Task details: The lines to return run from the start of the material below through the line holding "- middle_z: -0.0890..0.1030", both included; please give them back exactly, minus the pictures.

Data section:

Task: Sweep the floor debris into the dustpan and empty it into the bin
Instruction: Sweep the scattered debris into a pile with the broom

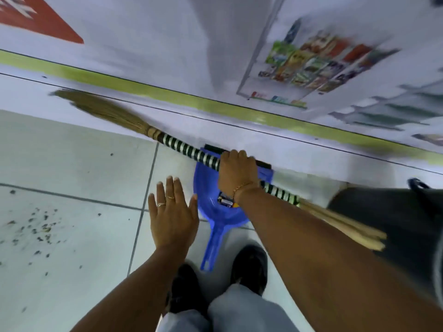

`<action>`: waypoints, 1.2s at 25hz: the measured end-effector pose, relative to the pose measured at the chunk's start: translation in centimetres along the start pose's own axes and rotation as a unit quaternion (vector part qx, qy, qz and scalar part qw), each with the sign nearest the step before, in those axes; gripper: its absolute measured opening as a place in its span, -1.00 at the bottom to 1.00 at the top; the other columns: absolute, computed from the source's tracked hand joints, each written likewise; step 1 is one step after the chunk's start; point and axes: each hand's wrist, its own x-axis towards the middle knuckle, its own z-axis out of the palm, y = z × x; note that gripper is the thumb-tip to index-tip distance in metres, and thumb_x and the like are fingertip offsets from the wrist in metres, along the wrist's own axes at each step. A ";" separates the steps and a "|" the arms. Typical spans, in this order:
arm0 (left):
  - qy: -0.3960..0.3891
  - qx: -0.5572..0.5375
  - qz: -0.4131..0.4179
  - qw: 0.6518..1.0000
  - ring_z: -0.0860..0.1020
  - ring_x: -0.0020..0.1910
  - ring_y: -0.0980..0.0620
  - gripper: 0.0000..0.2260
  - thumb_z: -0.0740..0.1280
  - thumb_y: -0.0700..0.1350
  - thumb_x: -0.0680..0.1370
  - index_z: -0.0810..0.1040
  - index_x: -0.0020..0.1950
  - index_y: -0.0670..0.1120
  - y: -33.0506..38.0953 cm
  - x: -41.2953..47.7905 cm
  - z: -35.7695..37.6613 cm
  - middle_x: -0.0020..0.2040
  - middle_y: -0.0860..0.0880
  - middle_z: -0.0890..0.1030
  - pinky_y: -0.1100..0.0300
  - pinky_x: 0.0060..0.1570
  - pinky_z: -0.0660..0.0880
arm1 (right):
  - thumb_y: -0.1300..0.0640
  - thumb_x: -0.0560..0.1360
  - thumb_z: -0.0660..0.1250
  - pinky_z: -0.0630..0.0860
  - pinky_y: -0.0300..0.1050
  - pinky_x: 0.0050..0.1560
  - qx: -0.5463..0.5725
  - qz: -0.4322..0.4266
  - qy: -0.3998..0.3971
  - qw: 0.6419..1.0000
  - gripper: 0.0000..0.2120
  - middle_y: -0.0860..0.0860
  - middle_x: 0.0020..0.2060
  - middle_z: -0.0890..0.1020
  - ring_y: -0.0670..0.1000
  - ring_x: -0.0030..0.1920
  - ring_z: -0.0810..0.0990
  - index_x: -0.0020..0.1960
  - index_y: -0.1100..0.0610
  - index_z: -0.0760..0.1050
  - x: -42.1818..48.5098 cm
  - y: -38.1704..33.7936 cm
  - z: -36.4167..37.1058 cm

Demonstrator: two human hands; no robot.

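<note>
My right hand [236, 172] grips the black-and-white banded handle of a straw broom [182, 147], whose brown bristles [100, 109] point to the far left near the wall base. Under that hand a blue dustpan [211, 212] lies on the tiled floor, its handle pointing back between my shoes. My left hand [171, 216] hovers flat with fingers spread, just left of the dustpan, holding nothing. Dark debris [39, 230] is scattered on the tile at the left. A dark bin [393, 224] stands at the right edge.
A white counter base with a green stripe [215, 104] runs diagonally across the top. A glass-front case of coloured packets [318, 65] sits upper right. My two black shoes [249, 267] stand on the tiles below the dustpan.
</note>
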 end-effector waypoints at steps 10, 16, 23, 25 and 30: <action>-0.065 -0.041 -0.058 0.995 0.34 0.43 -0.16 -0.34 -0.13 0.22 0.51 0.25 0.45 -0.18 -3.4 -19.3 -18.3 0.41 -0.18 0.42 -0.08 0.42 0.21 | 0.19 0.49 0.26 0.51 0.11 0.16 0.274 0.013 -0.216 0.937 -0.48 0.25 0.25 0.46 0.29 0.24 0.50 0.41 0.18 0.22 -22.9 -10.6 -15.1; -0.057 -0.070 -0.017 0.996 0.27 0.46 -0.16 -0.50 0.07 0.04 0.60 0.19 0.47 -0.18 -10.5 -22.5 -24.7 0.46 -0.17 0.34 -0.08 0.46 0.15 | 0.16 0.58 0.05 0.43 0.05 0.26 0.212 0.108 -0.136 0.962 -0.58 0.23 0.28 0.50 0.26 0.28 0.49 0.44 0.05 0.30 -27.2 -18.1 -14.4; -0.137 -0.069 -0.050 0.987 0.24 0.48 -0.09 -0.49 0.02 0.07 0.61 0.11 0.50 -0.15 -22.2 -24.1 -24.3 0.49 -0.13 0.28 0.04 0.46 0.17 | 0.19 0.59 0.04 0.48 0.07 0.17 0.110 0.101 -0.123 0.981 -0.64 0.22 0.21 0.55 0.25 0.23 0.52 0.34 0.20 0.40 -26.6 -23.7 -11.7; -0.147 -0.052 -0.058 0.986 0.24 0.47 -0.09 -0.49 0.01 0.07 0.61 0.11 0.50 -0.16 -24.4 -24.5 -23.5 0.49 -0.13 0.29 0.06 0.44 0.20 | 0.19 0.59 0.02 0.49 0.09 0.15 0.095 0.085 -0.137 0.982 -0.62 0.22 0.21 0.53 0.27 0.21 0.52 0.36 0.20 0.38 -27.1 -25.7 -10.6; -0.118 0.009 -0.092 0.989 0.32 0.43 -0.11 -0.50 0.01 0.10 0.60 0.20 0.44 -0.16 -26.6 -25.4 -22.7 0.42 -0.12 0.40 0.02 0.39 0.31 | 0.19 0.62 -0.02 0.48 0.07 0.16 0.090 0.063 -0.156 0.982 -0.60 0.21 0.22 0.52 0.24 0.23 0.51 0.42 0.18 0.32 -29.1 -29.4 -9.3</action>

Response:
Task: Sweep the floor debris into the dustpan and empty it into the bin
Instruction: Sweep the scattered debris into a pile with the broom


`<action>`: waypoints, 1.2s at 25hz: the measured end-effector pose, relative to the pose measured at the chunk's start: translation in centimetres along the start pose's own axes and rotation as a unit quaternion (vector part qx, qy, qz and scalar part qw), each with the sign nearest the step before, in those axes; gripper: its absolute measured opening as a place in its span, -1.00 at the bottom to 1.00 at the top; the other columns: absolute, computed from the source's tracked hand joints, each written likewise; step 1 is one step after the chunk's start; point and axes: each hand's wrist, its own x-axis towards the middle knuckle, its own z-axis out of the palm, y = z × x; note that gripper is the thumb-tip to index-tip distance in metres, and thumb_x and the like are fingertip offsets from the wrist in metres, along the wrist's own axes at each step. A ";" separates the steps and a "|" the arms. Typical spans, in this order:
arm0 (left):
  - qy: -0.3960..0.3891
  - qx: -0.5572..0.5375
  - qz: -0.4131..0.4179
  - qw: 0.6518..1.0000
  - ring_z: -0.0860..0.1020
  - ring_x: -0.0020..0.1910
  - ring_y: -0.0980..0.0620
  - gripper: 0.0000..0.2260
  - thumb_z: -0.0740..0.1280
  - thumb_y: -0.0700..0.1350
  - thumb_x: -0.0680..0.1370
  - index_z: -0.0810..0.1040
  - index_x: -0.0020..0.1950
  - index_y: -0.0670..0.1120
  - y: -33.0506..38.0953 cm
  - x: -41.2953..47.7905 cm
  - z: -35.7695..37.6613 cm
  - middle_x: -0.0020..0.2040
  - middle_y: -0.0860..0.0880
  - middle_z: -0.0890..0.1030

Nothing remains to be added to the exercise.